Through the window Bartleby could see the houses of the town glaring white in the light of two suns, set amidst a bleak winter-scarred landscape just surrendering to the first wave of bursting green vitality which would soon consume it. Beyond rose the high sand hills, their gaunt profiles silhouetted against a golden red sky. Beyond them, he knew from memory, lay miles of flat arid plain, becoming moister and more fertile until they turned into the great southern swamps, near-endless, stewing and stinking with unfettered life. And beyond them, thousands and thousands of miles beyond, was Her.
"Now
that's
a view," exclaimed K'ar-Eek, standing beside him. "This is more like it! I'll take this one."
Bartleby turned back to him. "But I told you, this is
my
room."
"And
it's bigger than that shoebox next door you tried to fob me off with."
He sighed. "Well... I don't expect to be here much longer than a few more nights, just until the air changes. Alright. You take this one if you want it, I'll stay in the other."
"Brilliant!" He threw one of his two huge suitcases onto the bed and began to unpack lavishly. Bartleby gathered together his things; it didn't take long.
"Let me know when you've settled in," he called as he walked out the door. "I'll give you the tour."
* * *
The Earthrise Institute occupied a small pyramid of concrete and glass in a quiet backwater of a remote, agreeable and highly multicultural little planet. In the first year of its existence, it had employed people of no less than seventeen different species, all hard at work on one problem regarding one species living on one planet, only discovered so few decades ago. Soon, likely enough, the inhabitants of planet Earth would discover they weren't alone. And when that happened, they would need to be able to communicate.

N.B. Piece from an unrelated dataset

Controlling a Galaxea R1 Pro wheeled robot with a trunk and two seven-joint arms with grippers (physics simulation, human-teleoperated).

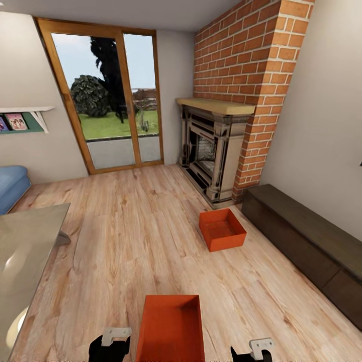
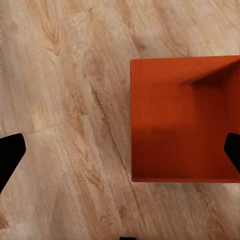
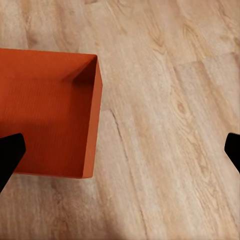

Bartleby was one of the few employees ever to have lived on or even visited Earth. He reflected that if the friends he'd known there had been shown the Institute, the first thing they'd ask about (after the inevitable surprise about the existence of civilisations beyond their own thin atmosphere) would be how people of different species managed to work and get along with each other, given the diverse opinions regarding manners, communication, hygiene, ethics and the like. The only answer he'd be able to give was that it was all a big muddle, and most people somehow managed to find a way.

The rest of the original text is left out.